Muttering to myself, "these guys are so stupid that it ought to be a crime."Looking back at the Shirt. "Simple, in this one facility *alone* I know some guys that would work themselves to *death* just to say they were the *first* to crack the code. Just give them a few tools, and a couple of samples, and stand back! Of course, it wouldn't hurt if you waved an additional carrot under their noses too."
"Like what?"
"I guess I have to draw you a diagram, and you were doing so well, too."
"Don't get sarcastic. You want me to give them pardons. Not going to happen. They caused too much havoc on their own."
"We'll start out smaller than that. These guys, and some gals, *live* for the challenge. Offer rewards for every advance, first in gets the reward, but has to publish the entire advance. Give them a range of choices: better equipment, more amenities, a certain amount of time off their sentence. Most of them are going to go for the first two. And the amenities are probably going to be either junk food, or more room for their equipment. Depends on what they're hurting for worst. It's almost an addiction."
"What if they use the equipment to break out? Not to mention the expense! Justifying this to higher is going to be tricky at best."

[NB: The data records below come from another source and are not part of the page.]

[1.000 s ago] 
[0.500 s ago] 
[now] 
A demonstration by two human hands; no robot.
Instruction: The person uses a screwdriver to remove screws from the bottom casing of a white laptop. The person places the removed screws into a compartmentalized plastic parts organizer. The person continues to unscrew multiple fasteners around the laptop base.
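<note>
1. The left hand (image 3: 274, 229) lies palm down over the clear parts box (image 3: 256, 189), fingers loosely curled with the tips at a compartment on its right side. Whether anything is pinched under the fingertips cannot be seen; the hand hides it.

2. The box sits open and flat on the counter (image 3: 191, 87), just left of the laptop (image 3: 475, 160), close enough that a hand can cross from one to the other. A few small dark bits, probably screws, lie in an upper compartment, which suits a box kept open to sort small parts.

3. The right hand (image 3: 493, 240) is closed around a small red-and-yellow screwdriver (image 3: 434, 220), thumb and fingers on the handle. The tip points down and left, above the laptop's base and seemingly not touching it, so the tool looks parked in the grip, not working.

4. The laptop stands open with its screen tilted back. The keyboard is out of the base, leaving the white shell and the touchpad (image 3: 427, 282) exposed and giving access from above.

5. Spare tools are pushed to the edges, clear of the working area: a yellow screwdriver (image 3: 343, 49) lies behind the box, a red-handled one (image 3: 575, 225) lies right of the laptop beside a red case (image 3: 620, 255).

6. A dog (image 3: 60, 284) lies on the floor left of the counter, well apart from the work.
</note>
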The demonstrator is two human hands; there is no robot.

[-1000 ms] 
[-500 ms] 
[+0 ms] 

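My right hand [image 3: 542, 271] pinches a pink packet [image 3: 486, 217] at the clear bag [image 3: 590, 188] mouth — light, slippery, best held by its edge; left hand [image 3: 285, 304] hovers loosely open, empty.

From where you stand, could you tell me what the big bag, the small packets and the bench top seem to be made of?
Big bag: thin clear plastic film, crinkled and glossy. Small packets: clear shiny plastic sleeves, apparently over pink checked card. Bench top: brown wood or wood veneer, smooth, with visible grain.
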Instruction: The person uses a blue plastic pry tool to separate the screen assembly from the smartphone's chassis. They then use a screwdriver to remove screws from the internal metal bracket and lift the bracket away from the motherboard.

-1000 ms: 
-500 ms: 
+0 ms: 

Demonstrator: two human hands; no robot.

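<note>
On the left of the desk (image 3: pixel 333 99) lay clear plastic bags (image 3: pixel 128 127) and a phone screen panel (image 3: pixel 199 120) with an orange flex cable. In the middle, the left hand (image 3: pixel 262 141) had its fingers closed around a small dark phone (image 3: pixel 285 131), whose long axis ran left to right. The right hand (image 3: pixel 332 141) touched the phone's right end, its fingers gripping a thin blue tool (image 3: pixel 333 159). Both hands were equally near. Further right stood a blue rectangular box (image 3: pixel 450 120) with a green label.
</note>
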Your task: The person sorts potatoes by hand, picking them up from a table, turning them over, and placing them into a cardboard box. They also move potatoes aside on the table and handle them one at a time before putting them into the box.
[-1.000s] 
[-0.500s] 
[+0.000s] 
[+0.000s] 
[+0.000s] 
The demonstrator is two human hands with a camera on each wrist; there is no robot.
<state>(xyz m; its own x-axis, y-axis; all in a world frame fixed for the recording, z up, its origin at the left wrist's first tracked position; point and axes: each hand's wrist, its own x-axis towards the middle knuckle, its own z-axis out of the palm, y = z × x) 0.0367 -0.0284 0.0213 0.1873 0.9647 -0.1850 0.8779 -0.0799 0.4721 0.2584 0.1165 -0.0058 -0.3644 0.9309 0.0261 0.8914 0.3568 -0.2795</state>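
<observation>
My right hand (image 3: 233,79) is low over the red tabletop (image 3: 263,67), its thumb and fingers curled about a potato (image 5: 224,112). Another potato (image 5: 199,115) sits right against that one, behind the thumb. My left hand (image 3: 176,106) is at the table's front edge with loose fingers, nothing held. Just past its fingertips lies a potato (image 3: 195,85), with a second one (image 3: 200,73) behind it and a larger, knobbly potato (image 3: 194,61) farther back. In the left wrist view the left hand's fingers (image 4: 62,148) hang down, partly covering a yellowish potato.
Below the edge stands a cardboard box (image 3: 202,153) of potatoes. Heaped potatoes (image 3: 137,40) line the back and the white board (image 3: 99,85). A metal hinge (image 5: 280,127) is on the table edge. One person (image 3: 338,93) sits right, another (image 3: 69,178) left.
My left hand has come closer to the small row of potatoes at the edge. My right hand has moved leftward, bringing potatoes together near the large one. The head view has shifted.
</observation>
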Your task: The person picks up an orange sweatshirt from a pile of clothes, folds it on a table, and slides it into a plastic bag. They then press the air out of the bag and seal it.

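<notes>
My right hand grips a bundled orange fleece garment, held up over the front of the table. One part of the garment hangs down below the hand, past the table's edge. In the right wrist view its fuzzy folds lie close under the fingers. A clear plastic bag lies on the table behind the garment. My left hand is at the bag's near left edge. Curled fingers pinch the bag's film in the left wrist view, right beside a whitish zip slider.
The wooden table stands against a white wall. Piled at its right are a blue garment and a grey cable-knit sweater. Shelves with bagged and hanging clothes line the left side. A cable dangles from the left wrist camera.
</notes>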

"First, you point out to them that they can knock themselves out, earning the rights to use top of the line GFE equipment. It's like a terminal sweet tooth being dropped in the Hershey factory.
When they get tired of that, you point out that in here, no one is going to hassle them for a particularly sweet hack. Just make sure you go with dumb locks and simple bars, things they can't hack or pick.
For that matter, use the lock wizards we have in here too. It'll be a healthy competition. Old school locksmiths verses electronic wizards.
Finally, give them a chance to *USE* what they learn, directly on the enemy. Putting one over on *the man* is the biggest ego boost some of these characters get!
As far as selling to higher? Just tell them that it's a new research lab being hidden in a jail to keep the aliens from finding it."
"That could fly."
"Finally, ask them this: would you rather have these guys on the inside, pissing on the aliens; or on the outside, pissing in."
...
It took a while. First the hardware tinkers had to find the memory, get a readout on the code. Then the software guys could start picking things apart, working with the hardware guys to match up code with hardware interfaces.
Then the competition got fierce. Eventually, the really smart ones formed up into clubs so they could pool their resources. You had many small project teams competing on a variety of fronts all at once.
The deal started drawing in the white hats too, and their brains really made a difference.
In three months, we had their encryption cold.
While that was going on, the social engineers talked themselves into a similar deal. They started getting passwords, key stores, and the alien's equivalent to thumb drives.
That got the virus gurus into the act. STUX worm had *nothing* on what they came up for the aliens. The hardest thing was convincing them to *not* deployed the viri until we had everything else ready.
Six months, and we were ready to act.
The military did a lot, but it was the nasty tricks department that really brought them down.
The aliens were suing for peace, if we could just get the food machines to stop putting the equivalent of habanero in everything, and stop the toilet paper dispensers from making sand paper, they'd surrender. Gladly.